HANK WILLIAMS Jr: It’s About Time (2016)



Dès son plus jeune âge, Hank Williams Junior a chaussé les bottes de son célèbre Papa et s’est lui-même forgé sa propre carrière, jalonnée par un nombre impressionnant de disques, devenant ainsi une véritable institution et une légende vivante aux USA. La preuve : dès sa sortie, sa dernière galette a atteint directement la deuxième place du Billboard’s Top Country Albums et la huitième place du Top Ten country.  Grande vedette de country music, il semble également très apprécié dans le petit monde du rock sudiste. Pourquoi ? Parce que notre bon vieux Hank est sans doute, avec Travis Tritt dans une moindre mesure, l’artiste de country le plus influencé par ce courant musical. Son dernier album n’échappe pas à la règle, comme en témoigne la reprise de « God And Guns » (de Lynyrd Skynyrd) à la manière d’Hank Junior : un cocktail de swamp rock et de country qui s’emballe sur la fin avec des guitares chauffées à blanc et un violon à la Charlie Daniels. Ce titre semble refléter l’avis de l’artiste face aux débats sur les armes à feu qui divise actuellement les Etats-Unis. Hank reprend aussi « Are You Ready For The Country ? » de Neil Young, en duo avec Eric Church. Le morceau est cuisiné à la mode country-rock avec un violon et une guitare tout en tirés
de cordes.

« Club USA », un bon vieux rock rapide, fait mouche avec un bon solo de gratte.

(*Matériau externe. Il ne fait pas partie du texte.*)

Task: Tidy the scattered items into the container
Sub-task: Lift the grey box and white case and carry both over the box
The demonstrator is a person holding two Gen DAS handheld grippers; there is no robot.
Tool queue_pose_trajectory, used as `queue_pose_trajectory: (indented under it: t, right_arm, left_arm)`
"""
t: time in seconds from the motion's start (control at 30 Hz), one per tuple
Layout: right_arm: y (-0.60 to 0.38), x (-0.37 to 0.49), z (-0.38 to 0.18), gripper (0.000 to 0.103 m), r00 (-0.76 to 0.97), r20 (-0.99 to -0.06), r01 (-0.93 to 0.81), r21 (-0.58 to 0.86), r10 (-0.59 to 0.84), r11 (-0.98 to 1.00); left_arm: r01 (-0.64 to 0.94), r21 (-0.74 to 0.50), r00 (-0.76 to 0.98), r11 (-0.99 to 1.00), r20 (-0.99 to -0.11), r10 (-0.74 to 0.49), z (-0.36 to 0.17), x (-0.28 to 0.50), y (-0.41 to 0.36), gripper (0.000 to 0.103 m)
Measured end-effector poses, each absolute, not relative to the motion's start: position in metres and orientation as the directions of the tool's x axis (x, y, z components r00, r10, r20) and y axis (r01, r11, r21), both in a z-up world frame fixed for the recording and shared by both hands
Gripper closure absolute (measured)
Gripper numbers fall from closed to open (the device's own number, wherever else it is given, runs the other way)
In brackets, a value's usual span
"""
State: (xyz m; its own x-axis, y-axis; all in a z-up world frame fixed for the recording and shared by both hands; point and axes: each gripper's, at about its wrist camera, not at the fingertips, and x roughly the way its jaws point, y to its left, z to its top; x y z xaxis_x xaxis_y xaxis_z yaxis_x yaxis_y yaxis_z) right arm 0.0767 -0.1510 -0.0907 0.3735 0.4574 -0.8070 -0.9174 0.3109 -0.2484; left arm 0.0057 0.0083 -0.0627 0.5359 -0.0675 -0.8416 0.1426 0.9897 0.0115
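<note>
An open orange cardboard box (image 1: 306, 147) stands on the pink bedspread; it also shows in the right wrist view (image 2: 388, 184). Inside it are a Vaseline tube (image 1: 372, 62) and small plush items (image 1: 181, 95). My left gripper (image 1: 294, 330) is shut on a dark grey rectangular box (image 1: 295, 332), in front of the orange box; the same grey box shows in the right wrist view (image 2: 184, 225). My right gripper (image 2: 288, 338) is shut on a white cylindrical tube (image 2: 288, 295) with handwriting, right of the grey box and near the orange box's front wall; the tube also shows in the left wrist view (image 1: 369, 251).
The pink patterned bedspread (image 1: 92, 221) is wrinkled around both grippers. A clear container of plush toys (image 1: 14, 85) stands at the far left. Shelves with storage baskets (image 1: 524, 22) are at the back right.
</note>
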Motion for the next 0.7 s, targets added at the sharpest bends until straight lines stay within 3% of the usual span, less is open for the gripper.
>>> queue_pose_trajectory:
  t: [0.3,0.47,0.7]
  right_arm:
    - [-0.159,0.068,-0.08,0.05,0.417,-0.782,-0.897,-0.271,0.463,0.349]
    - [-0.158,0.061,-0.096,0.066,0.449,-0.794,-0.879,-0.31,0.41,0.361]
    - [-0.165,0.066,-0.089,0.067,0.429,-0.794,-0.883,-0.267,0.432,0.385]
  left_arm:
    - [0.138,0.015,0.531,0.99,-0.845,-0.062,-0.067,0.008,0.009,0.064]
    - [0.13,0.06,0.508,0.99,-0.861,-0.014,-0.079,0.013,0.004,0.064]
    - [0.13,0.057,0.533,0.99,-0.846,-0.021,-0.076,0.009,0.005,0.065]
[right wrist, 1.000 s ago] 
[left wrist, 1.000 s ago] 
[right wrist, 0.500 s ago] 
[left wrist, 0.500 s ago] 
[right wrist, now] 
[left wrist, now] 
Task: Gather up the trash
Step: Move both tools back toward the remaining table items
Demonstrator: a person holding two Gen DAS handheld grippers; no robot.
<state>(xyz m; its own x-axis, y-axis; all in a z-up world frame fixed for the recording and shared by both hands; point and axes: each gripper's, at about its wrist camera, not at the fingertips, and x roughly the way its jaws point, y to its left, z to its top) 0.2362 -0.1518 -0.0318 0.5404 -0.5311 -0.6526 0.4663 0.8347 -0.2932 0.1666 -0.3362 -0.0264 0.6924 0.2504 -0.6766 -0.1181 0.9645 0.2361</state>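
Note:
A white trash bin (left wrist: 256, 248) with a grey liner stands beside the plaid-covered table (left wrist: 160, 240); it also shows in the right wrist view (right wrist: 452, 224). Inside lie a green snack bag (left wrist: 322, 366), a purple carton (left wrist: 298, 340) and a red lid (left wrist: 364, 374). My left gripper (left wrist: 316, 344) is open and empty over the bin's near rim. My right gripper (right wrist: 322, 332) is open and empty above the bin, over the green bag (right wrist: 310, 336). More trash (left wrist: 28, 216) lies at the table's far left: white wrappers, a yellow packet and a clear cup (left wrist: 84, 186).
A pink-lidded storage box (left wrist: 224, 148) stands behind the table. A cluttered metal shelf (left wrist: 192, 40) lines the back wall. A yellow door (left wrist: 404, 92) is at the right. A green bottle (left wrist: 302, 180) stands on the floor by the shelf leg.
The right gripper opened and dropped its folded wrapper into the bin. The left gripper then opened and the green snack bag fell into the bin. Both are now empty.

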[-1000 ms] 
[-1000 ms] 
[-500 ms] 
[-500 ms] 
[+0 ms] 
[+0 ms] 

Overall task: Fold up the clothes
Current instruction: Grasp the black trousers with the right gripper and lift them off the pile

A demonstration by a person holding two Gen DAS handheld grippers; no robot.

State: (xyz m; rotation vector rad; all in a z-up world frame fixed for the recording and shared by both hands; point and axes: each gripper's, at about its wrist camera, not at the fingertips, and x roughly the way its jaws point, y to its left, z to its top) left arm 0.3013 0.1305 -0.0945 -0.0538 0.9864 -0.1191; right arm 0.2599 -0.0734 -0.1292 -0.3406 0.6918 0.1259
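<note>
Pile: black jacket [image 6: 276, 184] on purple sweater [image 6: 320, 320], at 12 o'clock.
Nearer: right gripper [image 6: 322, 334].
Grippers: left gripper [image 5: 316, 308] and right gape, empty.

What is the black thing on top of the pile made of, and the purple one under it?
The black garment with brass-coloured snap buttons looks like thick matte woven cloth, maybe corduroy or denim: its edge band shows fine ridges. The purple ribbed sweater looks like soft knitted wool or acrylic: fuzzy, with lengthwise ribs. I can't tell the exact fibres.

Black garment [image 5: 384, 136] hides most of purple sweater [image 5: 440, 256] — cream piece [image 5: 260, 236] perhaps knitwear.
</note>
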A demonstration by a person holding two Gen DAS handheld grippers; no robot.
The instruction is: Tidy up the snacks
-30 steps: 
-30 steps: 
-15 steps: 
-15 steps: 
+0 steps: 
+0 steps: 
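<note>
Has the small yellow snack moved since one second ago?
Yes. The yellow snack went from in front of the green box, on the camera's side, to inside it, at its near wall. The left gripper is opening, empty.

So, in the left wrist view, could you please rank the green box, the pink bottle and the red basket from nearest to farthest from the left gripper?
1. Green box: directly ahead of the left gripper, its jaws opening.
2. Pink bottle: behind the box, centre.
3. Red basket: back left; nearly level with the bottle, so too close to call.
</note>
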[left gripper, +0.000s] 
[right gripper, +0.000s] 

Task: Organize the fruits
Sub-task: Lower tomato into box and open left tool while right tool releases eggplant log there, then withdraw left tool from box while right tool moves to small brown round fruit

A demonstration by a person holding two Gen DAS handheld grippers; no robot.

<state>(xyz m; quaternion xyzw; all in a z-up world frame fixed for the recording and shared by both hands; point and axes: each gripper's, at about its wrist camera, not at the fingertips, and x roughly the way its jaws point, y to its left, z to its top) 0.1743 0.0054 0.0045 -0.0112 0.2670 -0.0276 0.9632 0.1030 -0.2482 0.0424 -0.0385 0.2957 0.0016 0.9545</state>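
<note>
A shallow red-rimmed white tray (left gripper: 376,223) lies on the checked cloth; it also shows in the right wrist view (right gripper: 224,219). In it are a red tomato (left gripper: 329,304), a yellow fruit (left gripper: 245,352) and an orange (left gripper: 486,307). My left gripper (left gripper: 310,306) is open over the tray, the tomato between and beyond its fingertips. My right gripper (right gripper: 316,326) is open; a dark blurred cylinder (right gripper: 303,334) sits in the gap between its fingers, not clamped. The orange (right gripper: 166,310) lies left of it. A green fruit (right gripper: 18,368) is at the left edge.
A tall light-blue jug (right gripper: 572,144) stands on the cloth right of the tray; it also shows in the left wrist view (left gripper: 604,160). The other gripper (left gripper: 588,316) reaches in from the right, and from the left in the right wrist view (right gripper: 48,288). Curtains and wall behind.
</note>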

Le rock'n’ roll reste à l’honneur avec « Dress Like An Icon » et son solo de saxophone ainsi qu’avec « It’s About Time ». Quelques échanges de guitare décorent le country-rock « God Fearin’ Man » et la chanson country « Those Days Are Gone » décrit la nostalgie du bon vieux temps des cuites et des passages de David Allan Coe à la radio. Hank fait aussi très fort avec « Just Call Me Hank », un morceau mâtiné de country et de rock sudiste avec des clins d’œil à certains artistes (« Waylon is there with me, Toy and Ronnie too »). A n’en pas douter, il s’agit assurément de Waylon Jennings, Toy Caldwell et Ronnie Van Zant. Notons également « Mental Revenge » (un country costaud avec des grattes qui claquent), « The Party’s On » (un bon rock à la sauce sudiste) et « Wrapped Up, Tangled Up With Jesus » (un solide blues/gospel avec un solo d’harmonica et des chœurs). Hank termine avec « Born To Boogie » (en duo avec le country man Justin Moore), un boogie endiablé exhumé d’un de ses anciens disques datant de 1987. Le barbu aux lunettes fumées nous a donc encore balancé un excellent album de… de quoi, au fait ? De country ? De blues ? De rock ? Eh bien, d’un peu de tout ça à la fois. De la « Southern music » jouée de la plus belle façon. Encore une galette qui va faire mal le samedi soir… et tous les autres soirs, d’ailleurs. Comme le chantait Hank à la grande époque (en 1982, très exactement), « If Heaven Ain’t A Lot Like Dixie, I Don’t Wanna Go ».